■ Exercise instructions
Below are the records; extract from them the line containing "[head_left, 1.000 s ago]" to the line containing "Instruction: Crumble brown", both lines included, exactly and with no pictures.

■ Recorded information

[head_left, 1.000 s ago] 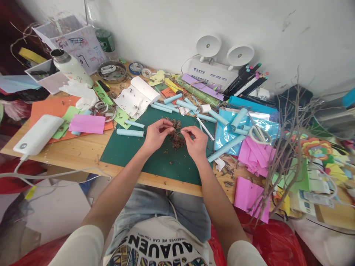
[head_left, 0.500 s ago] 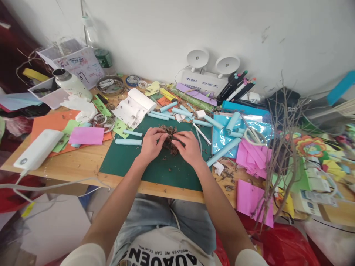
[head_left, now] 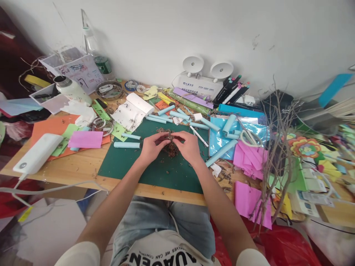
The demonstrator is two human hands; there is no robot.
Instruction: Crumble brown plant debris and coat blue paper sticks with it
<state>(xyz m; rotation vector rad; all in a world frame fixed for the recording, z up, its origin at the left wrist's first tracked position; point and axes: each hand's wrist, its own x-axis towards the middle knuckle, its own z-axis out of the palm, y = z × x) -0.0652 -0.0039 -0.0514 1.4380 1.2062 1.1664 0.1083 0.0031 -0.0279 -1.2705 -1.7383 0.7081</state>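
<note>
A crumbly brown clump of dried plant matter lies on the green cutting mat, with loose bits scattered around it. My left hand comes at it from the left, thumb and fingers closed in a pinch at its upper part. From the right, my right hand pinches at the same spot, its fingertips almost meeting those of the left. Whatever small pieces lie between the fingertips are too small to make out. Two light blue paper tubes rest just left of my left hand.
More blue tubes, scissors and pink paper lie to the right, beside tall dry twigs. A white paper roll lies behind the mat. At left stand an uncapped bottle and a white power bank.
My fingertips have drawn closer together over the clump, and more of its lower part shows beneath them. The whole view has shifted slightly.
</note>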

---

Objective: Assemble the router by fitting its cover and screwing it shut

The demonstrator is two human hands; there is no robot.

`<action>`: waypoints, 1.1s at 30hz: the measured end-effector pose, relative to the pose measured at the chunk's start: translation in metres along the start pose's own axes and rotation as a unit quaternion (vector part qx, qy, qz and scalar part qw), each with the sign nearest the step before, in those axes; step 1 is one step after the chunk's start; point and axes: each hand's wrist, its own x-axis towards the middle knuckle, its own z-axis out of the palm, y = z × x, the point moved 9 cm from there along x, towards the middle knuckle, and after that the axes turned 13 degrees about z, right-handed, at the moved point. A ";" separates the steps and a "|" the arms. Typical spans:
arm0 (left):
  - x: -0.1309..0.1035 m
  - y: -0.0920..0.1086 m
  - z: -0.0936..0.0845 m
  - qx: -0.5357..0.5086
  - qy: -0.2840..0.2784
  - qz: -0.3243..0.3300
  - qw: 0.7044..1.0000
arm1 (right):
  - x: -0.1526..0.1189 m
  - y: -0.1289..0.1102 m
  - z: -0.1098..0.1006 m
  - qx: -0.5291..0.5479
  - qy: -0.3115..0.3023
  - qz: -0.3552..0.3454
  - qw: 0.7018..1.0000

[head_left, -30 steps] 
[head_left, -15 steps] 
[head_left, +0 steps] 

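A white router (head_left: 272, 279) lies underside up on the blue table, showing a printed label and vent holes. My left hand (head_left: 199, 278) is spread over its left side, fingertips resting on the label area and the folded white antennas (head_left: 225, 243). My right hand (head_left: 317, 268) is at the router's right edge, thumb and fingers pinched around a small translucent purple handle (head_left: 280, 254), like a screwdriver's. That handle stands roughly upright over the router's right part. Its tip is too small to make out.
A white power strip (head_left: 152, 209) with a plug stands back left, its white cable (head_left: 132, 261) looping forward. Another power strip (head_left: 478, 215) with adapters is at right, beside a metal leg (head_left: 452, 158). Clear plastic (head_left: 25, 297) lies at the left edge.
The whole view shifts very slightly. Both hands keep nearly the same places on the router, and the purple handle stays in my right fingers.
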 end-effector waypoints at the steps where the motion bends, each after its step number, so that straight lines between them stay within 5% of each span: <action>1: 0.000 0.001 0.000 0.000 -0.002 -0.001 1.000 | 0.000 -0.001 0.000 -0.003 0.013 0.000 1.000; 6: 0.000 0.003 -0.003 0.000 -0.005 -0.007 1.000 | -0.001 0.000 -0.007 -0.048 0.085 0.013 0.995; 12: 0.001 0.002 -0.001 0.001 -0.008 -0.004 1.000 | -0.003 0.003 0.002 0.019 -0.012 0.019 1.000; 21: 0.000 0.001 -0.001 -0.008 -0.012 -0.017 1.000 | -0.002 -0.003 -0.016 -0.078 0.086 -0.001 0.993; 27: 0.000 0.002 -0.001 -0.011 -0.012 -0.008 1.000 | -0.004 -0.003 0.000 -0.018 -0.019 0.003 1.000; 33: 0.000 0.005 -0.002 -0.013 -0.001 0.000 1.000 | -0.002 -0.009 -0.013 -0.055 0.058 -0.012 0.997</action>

■ The answer
[head_left, 1.000 s ago] 
[head_left, 0.500 s ago] 
[head_left, now] 
The demonstrator is two human hands; there is no robot.
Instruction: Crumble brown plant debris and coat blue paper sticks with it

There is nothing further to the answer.